Problem> Print the records below exactly; all of them are needed.

Records drawn from a dataset:

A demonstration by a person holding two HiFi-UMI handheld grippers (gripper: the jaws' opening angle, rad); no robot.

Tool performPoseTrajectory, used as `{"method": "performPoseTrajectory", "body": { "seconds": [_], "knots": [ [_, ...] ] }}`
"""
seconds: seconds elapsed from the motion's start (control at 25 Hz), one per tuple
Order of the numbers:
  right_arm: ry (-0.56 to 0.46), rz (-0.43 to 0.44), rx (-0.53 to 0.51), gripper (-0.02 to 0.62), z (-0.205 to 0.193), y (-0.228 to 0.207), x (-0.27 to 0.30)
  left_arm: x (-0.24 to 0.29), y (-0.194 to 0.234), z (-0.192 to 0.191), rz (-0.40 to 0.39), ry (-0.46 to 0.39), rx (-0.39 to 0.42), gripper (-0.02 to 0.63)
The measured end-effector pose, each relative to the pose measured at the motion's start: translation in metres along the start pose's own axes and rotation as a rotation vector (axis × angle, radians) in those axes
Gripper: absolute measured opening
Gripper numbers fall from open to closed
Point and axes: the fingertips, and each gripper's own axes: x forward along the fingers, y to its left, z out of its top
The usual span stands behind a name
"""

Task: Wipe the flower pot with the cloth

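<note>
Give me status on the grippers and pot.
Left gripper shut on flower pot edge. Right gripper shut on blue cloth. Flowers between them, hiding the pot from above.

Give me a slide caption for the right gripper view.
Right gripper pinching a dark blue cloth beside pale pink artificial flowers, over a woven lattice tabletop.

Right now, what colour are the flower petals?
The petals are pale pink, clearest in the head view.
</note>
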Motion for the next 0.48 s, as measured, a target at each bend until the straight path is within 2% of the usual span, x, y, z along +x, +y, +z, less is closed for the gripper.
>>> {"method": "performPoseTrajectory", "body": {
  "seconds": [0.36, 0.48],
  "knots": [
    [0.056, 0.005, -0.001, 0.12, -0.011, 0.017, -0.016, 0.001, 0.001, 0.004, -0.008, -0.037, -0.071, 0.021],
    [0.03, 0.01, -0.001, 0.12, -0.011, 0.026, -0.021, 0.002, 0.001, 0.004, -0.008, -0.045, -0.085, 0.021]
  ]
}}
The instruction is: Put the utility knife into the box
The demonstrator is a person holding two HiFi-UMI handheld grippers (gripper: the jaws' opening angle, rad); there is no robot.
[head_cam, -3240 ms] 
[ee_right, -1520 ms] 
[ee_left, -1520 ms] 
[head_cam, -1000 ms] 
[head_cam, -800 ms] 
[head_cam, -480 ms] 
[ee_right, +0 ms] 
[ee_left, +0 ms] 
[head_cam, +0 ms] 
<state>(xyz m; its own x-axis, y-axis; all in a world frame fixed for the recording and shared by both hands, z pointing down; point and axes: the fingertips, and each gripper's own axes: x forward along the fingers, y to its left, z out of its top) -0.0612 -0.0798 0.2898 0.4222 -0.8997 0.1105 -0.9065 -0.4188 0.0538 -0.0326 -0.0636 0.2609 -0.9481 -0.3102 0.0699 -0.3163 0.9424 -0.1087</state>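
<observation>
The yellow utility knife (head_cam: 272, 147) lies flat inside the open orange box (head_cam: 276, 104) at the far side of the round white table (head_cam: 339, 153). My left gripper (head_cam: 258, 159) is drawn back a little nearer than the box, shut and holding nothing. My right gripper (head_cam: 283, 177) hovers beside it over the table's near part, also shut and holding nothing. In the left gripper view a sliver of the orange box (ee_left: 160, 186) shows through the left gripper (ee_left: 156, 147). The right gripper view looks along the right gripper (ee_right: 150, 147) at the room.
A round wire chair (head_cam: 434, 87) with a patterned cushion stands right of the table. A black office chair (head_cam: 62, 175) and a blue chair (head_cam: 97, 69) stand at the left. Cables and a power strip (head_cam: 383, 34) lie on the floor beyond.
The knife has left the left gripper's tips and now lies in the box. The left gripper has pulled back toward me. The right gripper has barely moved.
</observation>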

Task solution>
A demonstration by a person holding two HiFi-UMI handheld grippers (gripper: the jaws' opening angle, rad); no robot.

Tool performPoseTrajectory, used as `{"method": "performPoseTrajectory", "body": { "seconds": [_], "knots": [ [_, ...] ] }}`
"""
seconds: seconds elapsed from the motion's start (control at 25 Hz), one per tuple
Order of the numbers:
  right_arm: ry (-0.56 to 0.46), rz (-0.43 to 0.44), rx (-0.53 to 0.51), gripper (-0.02 to 0.62), z (-0.205 to 0.193), y (-0.228 to 0.207), x (-0.27 to 0.30)
  left_arm: x (-0.24 to 0.29), y (-0.194 to 0.234), z (-0.192 to 0.191), rz (-0.40 to 0.39), ry (-0.46 to 0.39), rx (-0.39 to 0.42), gripper (-0.02 to 0.63)
The measured end-effector pose, each relative to the pose measured at the motion's start: translation in metres along the start pose's own axes and rotation as a rotation vector (axis × angle, radians) in those axes
Gripper: absolute measured opening
Gripper numbers fall from open to closed
Point and axes: the fingertips, and each gripper's own axes: x forward along the fingers, y to its left, z out of its top
The usual span stands behind a name
"""

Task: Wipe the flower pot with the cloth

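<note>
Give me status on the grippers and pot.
Left gripper shut on flower pot edge. Right gripper shut on blue cloth. Flowers between them, hiding the pot from above.

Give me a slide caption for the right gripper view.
Right gripper pinching a dark blue cloth beside pale pink artificial flowers, over a woven lattice tabletop.

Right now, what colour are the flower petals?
The petals are pale pink, clearest in the head view.
</note>
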Motion for the next 0.48 s, as measured, a target at each bend until the straight path is within 2% of the usual span, x, y, z along +x, +y, +z, less is closed for the gripper.
>>> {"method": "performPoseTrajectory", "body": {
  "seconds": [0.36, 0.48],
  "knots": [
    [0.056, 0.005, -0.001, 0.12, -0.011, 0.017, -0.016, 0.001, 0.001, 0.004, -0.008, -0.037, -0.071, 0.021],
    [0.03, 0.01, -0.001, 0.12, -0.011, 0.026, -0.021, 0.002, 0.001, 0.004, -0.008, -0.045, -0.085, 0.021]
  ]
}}
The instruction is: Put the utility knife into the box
The demonstrator is a person holding two HiFi-UMI handheld grippers (gripper: the jaws' opening angle, rad); there is no robot.
[head_cam, -3240 ms] 
[ee_right, -1520 ms] 
[ee_left, -1520 ms] 
[head_cam, -1000 ms] 
[head_cam, -800 ms] 
[head_cam, -480 ms] 
[ee_right, +0 ms] 
[ee_left, +0 ms] 
[head_cam, +0 ms] 
<state>(xyz m; its own x-axis, y-axis; all in a world frame fixed for the recording and shared by both hands, z pointing down; point and axes: the fingertips, and each gripper's own axes: x forward along the fingers, y to its left, z out of its top) -0.0612 -0.0798 0.2898 0.4222 -0.8997 0.1105 -0.9065 -0.4188 0.0538 -0.0326 -0.0636 0.2609 -0.9481 -0.3102 0.0699 -0.3163 0.9424 -0.1087</state>
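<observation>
The yellow utility knife (head_cam: 272, 147) lies flat inside the open orange box (head_cam: 276, 104) at the far side of the round white table (head_cam: 339, 153). My left gripper (head_cam: 258, 159) is drawn back a little nearer than the box, shut and holding nothing. My right gripper (head_cam: 283, 177) hovers beside it over the table's near part, also shut and holding nothing. In the left gripper view a sliver of the orange box (ee_left: 160, 186) shows through the left gripper (ee_left: 156, 147). The right gripper view looks along the right gripper (ee_right: 150, 147) at the room.
A round wire chair (head_cam: 434, 87) with a patterned cushion stands right of the table. A black office chair (head_cam: 62, 175) and a blue chair (head_cam: 97, 69) stand at the left. Cables and a power strip (head_cam: 383, 34) lie on the floor beyond.
The knife has left the left gripper's tips and now lies in the box. The left gripper has pulled back toward me. The right gripper has barely moved.
</observation>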

Nothing further is required by the exercise.